• Sage Investments Ltd. v. Assistant Regional Water Manager

    Decision Date:
    2013-06-18

    Act:

    File Numbers:
    Decision Numbers:
    2013-WAT-011(a)
    Third Party:
    Disposition:
    GRANTED

    Summary

    Decision Date: June 18, 2013

    Panel: Alan Andison

    Keywords: Water Act – s. 92(9); preliminary decision; stay application; order

    Sage Investments Ltd. (the “Company”) appealed an order issued to it by the Assistant Regional Water Manager (the “Water Manager”), Kootenay Boundary Region, Ministry of Forests, Lands and Natural Resource Operations (the “Ministry”). The order applied to private land (“Lot 860”) owned by the Company, adjacent to Arrow Lake.

    The Company purchased Lot 860 in December 2008, and commenced logging on Lot 860 in January 2009. In July 2011, the Ministry received a complaint regarding the logging practices on Lot 860. The Ministry conducted an initial site visit in July 2011. A further site inspection was planned in October 2011, but it did not take place due to inclement weather.

    In July 2012, the Ministry conducted a site inspection. The Ministry staff found numerous sites where unauthorized works were in streams or stream channels, and those works appeared to have been created in connection with recent logging. The unauthorized works included logging debris in streams, the use of stream channels as skid roads, and the use of log bundles rather than culverts as stream crossing structures. In August 2012, the Ministry sent a registered letter to the Company requesting that it voluntarily retain a qualified professional to develop a site restoration plan for the unauthorized works in streams on Lot 860, and submit the plan to the Ministry by October 2012. The Ministry received no response.

    In April 2013, the Water Manager issued the order. The order requires the Company to submit a report prepared by a qualified professional to the Water Manager, by June 30, 2013. The order also requires the Company to undertake the remedial measures approved by the Water Manager, to mitigate the effects of unauthorized works in unnamed streams on Lot 860, by November 1, 2013. Finally, the order requires the Company to submit a report prepared by a qualified professional, documenting the remedial work undertaken, by December 15, 2013.

    The Company appealed the order on the grounds that the order is unclear as to which “works” it pertains to, and that some of the works were created by a previous land owner. The Company also requested a preliminary stay of the order pending a final decision from the Board on the merits of the appeal.

    The Water Manager opposed the stay application.

    In determining whether the stay application ought to be granted, the Board applied the three-part test set out in RJR-MacDonald Inc. v. Canada (Attorney General).

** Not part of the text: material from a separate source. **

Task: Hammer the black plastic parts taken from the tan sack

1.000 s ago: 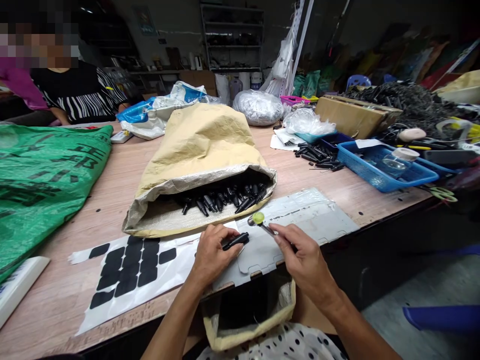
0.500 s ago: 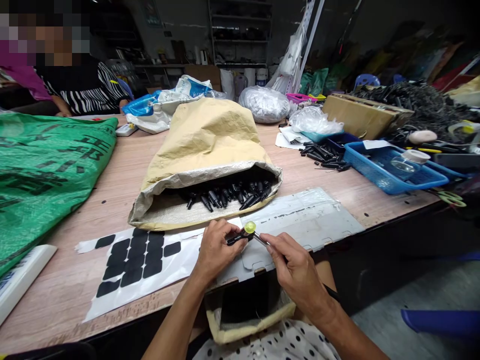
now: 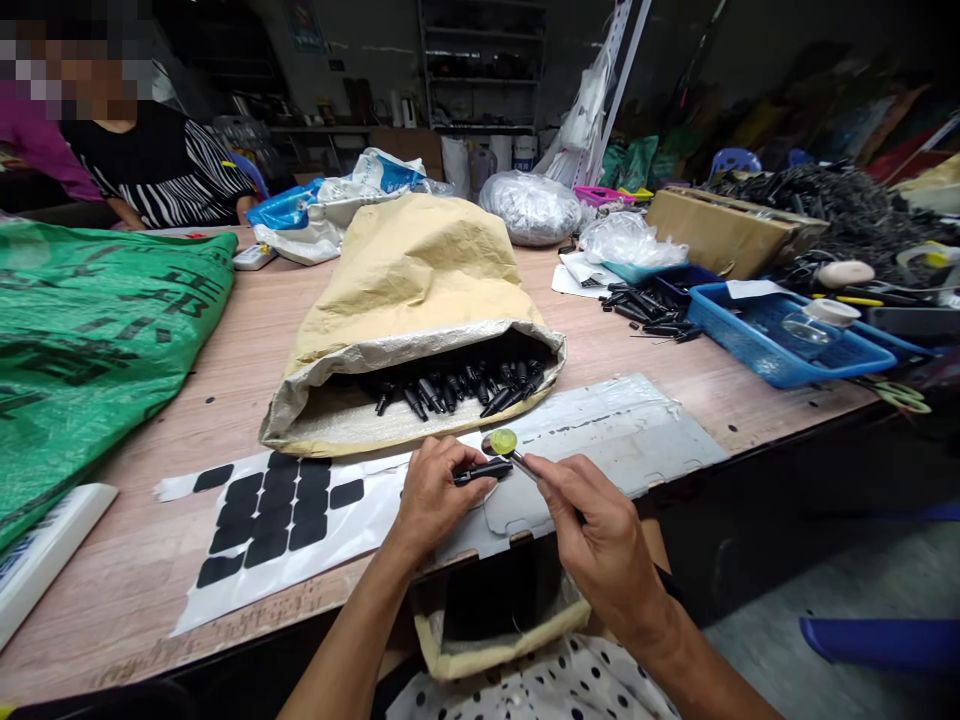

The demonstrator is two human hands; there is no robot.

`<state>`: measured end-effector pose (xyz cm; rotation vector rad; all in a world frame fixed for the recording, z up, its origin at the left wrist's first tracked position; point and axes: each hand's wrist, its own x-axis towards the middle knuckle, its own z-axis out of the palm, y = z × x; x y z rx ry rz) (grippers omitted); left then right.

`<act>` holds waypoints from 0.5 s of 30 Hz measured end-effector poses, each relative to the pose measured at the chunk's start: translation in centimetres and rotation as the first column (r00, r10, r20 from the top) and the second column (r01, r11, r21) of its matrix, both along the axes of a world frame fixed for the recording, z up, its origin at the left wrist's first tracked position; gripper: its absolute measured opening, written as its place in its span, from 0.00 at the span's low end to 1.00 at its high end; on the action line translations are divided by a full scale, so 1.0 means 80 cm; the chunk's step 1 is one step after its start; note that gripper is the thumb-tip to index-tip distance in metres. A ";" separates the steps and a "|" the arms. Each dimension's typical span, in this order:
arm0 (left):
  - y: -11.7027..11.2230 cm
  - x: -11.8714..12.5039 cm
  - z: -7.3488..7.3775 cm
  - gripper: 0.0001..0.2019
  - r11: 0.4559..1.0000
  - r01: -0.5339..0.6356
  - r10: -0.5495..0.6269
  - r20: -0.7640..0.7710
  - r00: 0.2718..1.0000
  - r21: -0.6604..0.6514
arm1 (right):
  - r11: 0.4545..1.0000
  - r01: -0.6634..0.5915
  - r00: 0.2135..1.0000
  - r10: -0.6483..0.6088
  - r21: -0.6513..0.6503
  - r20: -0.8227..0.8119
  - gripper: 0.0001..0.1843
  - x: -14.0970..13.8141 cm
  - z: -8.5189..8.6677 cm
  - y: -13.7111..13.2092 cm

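Along the near edge of the surface (image 3: pixel 247 330), the left hand (image 3: pixel 435 492) pinches a black piece (image 3: pixel 481 470), seemingly mid-work, just beside a small hammer (image 3: pixel 503 441) clasped in the right hand (image 3: pixel 594 515), while whether the similar pieces (image 3: pixel 431 395) in the tan sack (image 3: pixel 420 260) are done or waiting is unclear.

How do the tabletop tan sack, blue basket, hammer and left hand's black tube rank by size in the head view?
1. Tan sack
2. Blue basket
3. Hammer and black tube: look alike, both partly hidden; unsure

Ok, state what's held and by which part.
The left hand grips a black tube by its left end; the right hand, a small hammer by its handle.
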<state>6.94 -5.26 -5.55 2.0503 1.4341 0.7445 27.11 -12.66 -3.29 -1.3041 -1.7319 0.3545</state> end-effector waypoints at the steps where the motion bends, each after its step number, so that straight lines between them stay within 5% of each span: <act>1: 0.000 0.000 0.000 0.06 1.000 -0.001 0.001 0.001 1.000 0.001 | 1.000 0.005 1.000 -0.005 0.022 0.014 0.21 -0.002 -0.001 -0.001; 7: -0.001 0.002 0.004 0.04 1.000 -0.010 0.010 -0.005 1.000 -0.007 | 0.999 0.012 0.974 -0.003 -0.038 0.226 0.23 -0.001 -0.010 0.000; 15: 0.001 0.000 0.000 0.06 1.000 -0.005 0.005 -0.008 1.000 -0.005 | 0.994 0.082 0.989 -0.090 0.073 0.116 0.22 0.011 0.003 -0.003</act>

With respect to the first stage of the test, the Board found that the appeal raised serious issues, including whether the order is too vague for the Company to know which works it must remediate. Also, some material facts were in dispute, such as whether the Company caused or is responsible for some, or any, of the unauthorized works in streams on Lot 860. On its face, the appeal raised serious issues which were not frivolous, vexatious, or pure questions of law. Consequently, the Board proceeded to consider the next part of the test.

    Regarding the second part of the test, the Board found there was a likelihood of irreparable harm to the Company’s financial interests if a stay was denied. In particular, the Board found that the Company would incur costs to comply with the order. Although those costs are quantifiable, it was uncertain whether the Company would be able to recover those costs, if a stay was denied and the Company is ultimately successful in its appeal.

    Turning to the third part of the test, the Board weighed the potential harm to the Company’s interests, if a stay was denied, against any potential harm to the Water Manager’s interests if a stay was granted. The Board found that the balance of convenience favoured granting a stay. The Company’s financial interests would likely suffer irreparable harm if a stay was denied. In terms of the Water Manager’s interests, there was evidence that some environmental harm had already occurred on Lot 860, but it appeared that this harm had existed since at least July 2011, when the Ministry received the complaint that led to the investigation. It was unclear why the Ministry waited until March 2013 to issue the order, given that the Ministry conducted a second site inspection in July 2012, and notified the Appellant of the problems on Lot 860 in August 2012. Also, the evidence was unclear regarding the likelihood that the existing environmental harm may worsen or increase if a stay was granted. In the circumstances, the Board concluded that there was insufficient evidence to find that the risk of further harm to the environment, if a stay was granted, outweighed the likelihood of harm to the Appellant’s interests, if a stay was denied.

    Accordingly, the stay application was granted.